- Exercise details -
Return nothing but the lines from the one with "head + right" through the one with "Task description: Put" in the data below, word for word and without pictures.

- Data records -
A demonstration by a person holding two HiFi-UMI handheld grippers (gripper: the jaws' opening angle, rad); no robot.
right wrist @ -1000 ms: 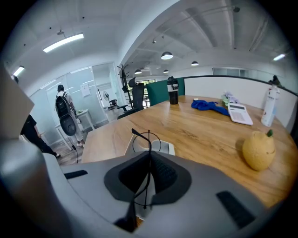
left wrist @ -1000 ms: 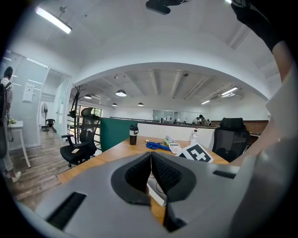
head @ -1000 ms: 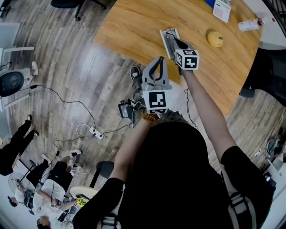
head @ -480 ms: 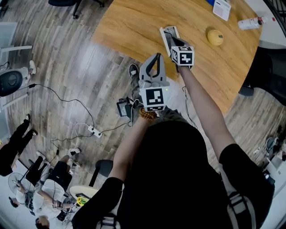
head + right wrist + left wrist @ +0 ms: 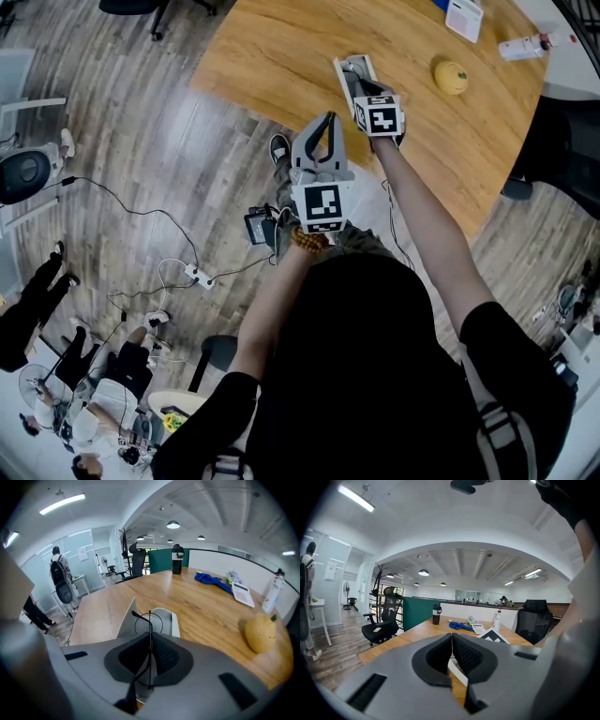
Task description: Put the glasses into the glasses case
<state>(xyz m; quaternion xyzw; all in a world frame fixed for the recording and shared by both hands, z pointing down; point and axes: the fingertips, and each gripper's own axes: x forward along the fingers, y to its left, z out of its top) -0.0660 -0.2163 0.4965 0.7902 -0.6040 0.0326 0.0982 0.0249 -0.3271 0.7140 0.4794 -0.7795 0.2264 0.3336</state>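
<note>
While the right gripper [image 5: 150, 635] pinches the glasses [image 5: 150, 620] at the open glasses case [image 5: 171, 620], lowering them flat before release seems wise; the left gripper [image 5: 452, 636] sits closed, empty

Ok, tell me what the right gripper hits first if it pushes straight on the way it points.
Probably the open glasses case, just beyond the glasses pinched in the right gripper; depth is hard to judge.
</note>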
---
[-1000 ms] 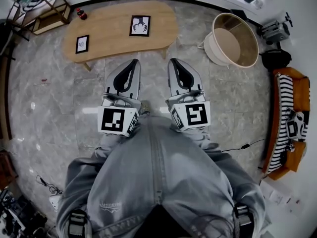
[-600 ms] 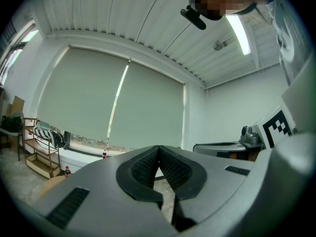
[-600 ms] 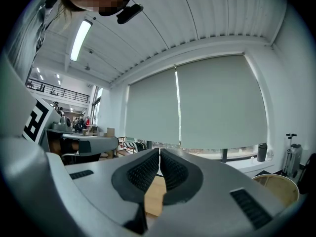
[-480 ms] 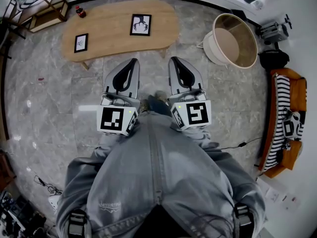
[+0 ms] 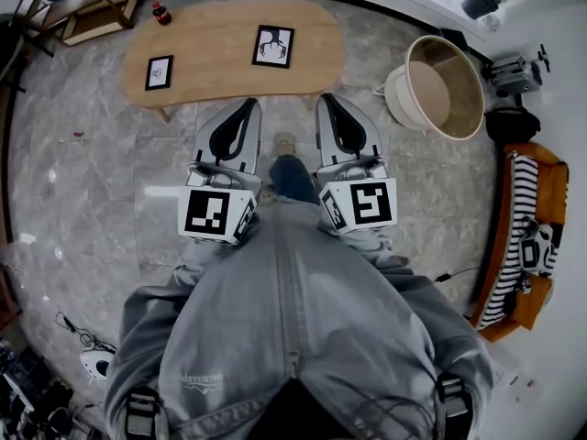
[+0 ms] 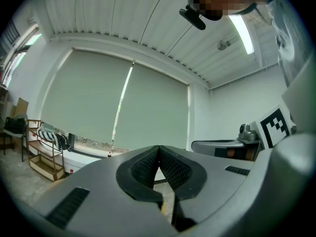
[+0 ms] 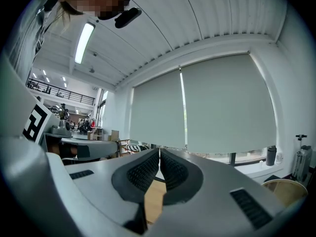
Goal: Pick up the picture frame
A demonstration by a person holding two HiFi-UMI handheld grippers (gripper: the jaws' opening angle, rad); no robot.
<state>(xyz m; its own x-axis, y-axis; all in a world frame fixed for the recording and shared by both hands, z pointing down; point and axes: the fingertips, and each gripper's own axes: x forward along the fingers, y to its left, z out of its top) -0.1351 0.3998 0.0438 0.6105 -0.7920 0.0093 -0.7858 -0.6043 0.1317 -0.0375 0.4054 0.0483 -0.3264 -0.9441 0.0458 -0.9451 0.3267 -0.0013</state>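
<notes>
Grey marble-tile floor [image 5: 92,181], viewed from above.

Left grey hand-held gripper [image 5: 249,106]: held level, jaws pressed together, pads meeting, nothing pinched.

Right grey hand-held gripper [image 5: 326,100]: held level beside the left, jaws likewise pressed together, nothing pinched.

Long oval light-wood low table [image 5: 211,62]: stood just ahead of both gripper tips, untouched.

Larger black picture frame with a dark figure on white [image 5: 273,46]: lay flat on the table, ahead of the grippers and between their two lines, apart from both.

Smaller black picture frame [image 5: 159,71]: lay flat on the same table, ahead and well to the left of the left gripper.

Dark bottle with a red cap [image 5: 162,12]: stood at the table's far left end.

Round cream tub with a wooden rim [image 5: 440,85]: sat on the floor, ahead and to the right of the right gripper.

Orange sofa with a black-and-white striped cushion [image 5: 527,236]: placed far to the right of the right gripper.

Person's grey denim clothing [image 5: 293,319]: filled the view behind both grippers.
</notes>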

- Solved exercise -
head + right wrist + left wrist @ +0 ms: 
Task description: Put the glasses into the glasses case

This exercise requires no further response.